Additionally, ERS2 also implemented a microfluidic module for the precise metering of two liquids by performing volumetric mixing. Such a module can be used for example for diluting a sample solution with a precise volume of buffer/reagents independently on their viscosity. Sample dilution is a critical step in rapid tests, which is often performed by the user and is prone to errors. Therefore, it could be useful to integrate such a dilution module in rapid tests to automate sample dilution and make tests more reliable.

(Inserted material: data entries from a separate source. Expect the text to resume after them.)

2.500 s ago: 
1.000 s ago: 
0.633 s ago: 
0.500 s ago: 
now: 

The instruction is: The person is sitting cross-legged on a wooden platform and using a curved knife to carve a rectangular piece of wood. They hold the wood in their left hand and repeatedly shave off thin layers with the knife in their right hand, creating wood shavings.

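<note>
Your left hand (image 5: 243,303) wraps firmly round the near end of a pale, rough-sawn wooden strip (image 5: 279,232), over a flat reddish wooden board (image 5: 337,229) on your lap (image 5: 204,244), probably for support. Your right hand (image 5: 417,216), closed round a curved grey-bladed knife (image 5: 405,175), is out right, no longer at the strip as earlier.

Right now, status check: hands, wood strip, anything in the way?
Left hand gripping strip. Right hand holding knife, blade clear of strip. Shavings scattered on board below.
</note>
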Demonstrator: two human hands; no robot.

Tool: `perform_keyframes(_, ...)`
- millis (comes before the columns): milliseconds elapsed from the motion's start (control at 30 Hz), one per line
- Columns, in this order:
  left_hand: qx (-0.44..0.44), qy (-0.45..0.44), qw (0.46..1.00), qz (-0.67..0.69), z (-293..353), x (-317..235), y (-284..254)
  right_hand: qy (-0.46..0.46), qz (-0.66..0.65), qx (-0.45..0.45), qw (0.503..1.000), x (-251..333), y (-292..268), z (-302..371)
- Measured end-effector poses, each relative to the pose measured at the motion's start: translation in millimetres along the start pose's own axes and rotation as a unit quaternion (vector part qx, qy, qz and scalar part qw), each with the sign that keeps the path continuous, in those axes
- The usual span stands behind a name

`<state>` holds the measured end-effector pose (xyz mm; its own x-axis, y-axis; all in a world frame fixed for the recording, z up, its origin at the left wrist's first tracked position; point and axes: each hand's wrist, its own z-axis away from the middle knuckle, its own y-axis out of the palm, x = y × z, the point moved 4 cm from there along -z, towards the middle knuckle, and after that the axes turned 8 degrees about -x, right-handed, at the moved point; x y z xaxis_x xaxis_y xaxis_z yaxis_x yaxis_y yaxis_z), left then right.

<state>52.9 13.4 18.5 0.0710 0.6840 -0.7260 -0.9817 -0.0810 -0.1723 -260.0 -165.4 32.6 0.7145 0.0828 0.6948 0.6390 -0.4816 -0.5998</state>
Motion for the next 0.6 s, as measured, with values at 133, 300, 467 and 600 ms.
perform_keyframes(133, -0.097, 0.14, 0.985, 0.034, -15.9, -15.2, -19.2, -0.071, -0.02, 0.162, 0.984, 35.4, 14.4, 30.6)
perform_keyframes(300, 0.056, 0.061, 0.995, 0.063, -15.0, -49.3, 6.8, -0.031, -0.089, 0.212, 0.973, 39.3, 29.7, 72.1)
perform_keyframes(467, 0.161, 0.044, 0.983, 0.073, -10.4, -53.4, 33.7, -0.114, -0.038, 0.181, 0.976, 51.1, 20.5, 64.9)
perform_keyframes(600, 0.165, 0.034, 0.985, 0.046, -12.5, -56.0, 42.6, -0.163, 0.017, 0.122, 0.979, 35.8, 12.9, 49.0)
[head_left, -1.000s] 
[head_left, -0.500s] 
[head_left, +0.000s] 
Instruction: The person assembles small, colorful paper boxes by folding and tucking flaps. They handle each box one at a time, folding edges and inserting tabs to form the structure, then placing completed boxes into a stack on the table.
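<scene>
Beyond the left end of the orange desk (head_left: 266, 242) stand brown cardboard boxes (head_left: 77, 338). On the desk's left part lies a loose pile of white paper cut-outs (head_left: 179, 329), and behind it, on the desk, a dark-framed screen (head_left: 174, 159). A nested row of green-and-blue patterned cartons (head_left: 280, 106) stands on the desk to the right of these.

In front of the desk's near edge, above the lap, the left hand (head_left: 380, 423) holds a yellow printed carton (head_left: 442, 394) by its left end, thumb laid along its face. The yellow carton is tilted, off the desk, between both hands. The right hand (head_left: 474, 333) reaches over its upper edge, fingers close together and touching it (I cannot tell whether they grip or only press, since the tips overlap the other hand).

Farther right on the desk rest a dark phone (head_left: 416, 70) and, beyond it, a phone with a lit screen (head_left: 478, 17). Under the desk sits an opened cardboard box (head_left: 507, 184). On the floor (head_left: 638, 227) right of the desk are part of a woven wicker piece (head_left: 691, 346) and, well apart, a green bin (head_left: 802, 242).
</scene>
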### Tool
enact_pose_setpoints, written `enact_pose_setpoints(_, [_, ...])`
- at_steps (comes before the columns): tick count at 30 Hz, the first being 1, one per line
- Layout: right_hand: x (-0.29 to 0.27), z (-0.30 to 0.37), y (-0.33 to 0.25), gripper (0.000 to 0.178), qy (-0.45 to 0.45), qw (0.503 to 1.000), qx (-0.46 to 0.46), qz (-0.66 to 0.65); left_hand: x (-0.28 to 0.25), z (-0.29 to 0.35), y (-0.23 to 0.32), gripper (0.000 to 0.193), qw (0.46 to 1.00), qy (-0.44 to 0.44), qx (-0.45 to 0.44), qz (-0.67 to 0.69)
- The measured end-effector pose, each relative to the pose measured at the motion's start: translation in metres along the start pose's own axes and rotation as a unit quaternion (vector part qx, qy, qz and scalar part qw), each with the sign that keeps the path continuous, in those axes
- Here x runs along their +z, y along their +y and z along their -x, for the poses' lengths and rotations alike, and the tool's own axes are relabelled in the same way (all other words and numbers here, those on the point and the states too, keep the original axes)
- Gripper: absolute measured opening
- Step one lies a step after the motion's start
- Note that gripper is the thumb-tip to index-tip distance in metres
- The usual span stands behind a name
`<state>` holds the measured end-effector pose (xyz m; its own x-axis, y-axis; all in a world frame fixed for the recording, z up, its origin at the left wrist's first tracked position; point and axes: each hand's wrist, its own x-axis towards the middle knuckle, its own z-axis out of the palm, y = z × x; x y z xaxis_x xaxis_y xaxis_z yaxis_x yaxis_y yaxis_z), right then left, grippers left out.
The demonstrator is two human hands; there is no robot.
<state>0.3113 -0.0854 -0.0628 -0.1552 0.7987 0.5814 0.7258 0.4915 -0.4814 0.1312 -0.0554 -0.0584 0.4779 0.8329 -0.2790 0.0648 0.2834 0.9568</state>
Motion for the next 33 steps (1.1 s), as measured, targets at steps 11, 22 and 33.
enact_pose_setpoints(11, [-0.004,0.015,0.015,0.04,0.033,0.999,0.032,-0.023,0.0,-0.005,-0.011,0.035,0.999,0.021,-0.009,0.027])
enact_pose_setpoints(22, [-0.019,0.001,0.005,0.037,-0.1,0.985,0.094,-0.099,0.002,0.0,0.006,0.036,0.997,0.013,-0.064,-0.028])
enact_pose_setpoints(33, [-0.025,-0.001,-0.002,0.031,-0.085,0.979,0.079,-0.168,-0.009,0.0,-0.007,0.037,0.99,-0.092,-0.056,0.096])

We expect that the results achieved and published within the project CAPSYS will have a direct impact in the field of POC diagnostics. In particular, the promising results in immunoPCR, enzymatic assays, and DNA assays will benefit the European research community working on high sensitivity assays. Moreover, the outcome of this project will contribute to the research in microtechnology and microfluidics for POC diagnostics applications by reducing the volumes of sample and reagents required and by replacing bulky equipment for active pumping with capillary-driven microfluidic circuits. Furthermore, this microfluidic technology has the potential to be scaled up and fabricated on polymeric chips by hot embossing or injection molding, which will considerably reduce the costs of fabrication.